2.1. Single star bubbles

Few studies exist of single star bubbles from isolated OB stars. Oey & Massey (1994) examined two nebular examples in M33, and spectroscopically classified the parent O stars. The inferred stellar masses and ages implied wind parameters that were consistent with the observed sizes and shell ages predicted by the adiabatic model. However, the parameters were loosely constrained. H i shells with radii of several tens of pc have been identified as wind-blown bubbles around a number of Galactic O and Of stars (Cappa & Benaglia 1998; Benaglia & Cappa 1999). These are largely consistent with the standard model, and probe a specific subset of fairly evolved stars with old shells that have essentially stopped expanding.

Studies of Wolf-Rayet ring nebulae suggest shells that are too small, equivalent to an overestimate in L / n by an order of magnitude (e.g., Treffers & Chu 1982; García-Segura & Mac Low 1995; Drissen et al. 1995). However, the progenitor star produces several wind phases, including both fast and slow winds, with extreme changes in L. Their cumulative effect on shell morphology is complex and poorly understood. It is therefore unsurprising to find significant discrepancies between the predictions and observations of shell parameters. Hence, more studies of the simpler, single OB star bubbles are needed.

2.2. Superbubbles

Superbubbles around OB associations are more prominent than single-star bubbles, and thus have been studied more extensively. Soft X-ray emission has been detected within many objects, which is qualitatively consistent with the adiabatic evolution model. Two classes of X-ray emission have been identified: objects with X-ray luminosity Lx in excess of the model's prediction (Chu & Mac Low 1990; Wang & Helfand 1991), and objects that remain undetected in X-rays (Chu et al. 1995). The X-ray-bright objects are thought to be overluminous because of SNR impacts on the shell walls. Upper limits on the X-ray-dim objects remain consistent with Lx predicted by the adiabatic model. It will thus be of great interest to determine Lx for these objects with XMM-Newton or Chandra. Also, an interface region between the hot gas and cooler shells should generate intermediate temperatures and ions. Chu et al. (1994) searched a number sightlines through LMC superbubbles and confirmed the existence of C iv and Si iv absorption in all cases.

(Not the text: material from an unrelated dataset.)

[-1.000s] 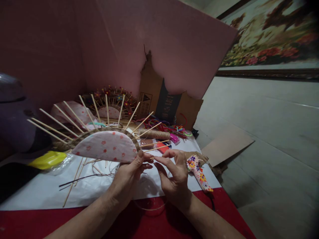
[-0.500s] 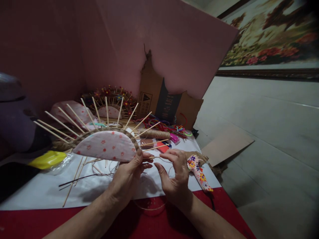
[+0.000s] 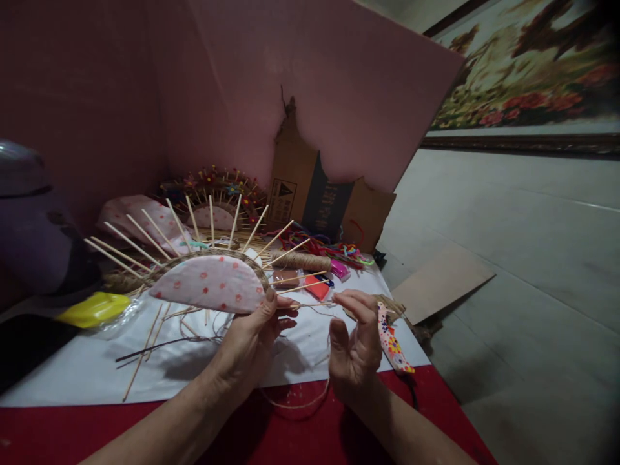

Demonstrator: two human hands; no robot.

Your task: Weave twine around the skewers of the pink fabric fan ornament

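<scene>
My left hand (image 3: 254,329) grips the right end of a half-round piece (image 3: 208,284) covered in pale cloth with red spots. Thin wooden sticks (image 3: 252,229) fan out from its twine-wrapped curved edge. Another stick (image 3: 314,304) points right from beside my left fingers. At its tip is my right hand (image 3: 358,342), thumb and fingers apart, fingertips close to or touching the stick. A thin strand of twine (image 3: 295,407) runs between the hands and hangs in a loop below; whether the right fingers hook it I cannot tell.
Behind lie a twine spool (image 3: 300,261), colourful pipe cleaners (image 3: 356,253) and a similar decorated half-round piece (image 3: 213,216). A flower-patterned glue gun (image 3: 394,342) lies right, partly hidden. A yellow packet (image 3: 94,310) and loose sticks (image 3: 143,355) sit left. Torn cardboard (image 3: 295,174) stands behind.
My right hand has moved right and slightly down, along the stick to its tip, covering more of the glue gun. The half-round piece has shifted and turned slightly in my left hand.
</scene>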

A stringent test of the adiabatic model is to compare the predicted and observed shell kinematics in cases where the input mechanical power and other parameters are well-constrained. This was carried out for eight, young, wind-dominated LMC superbubbles by Oey & Massey (1995), Oey (1996), and Oey & Smedley (1998). The predicted growth rate for the shells was higher than implied by their observed R and v, equivalent to an overestimate in L / n by an order of magnitude. However, even after adjusting L / n in the models, over half the objects still showed observed expansion velocities that were typically a factor of two higher than predicted for the given R. Similar discrepancies were reported for Galactic objects by Saken et al. (1992) and Brown et al. (1995).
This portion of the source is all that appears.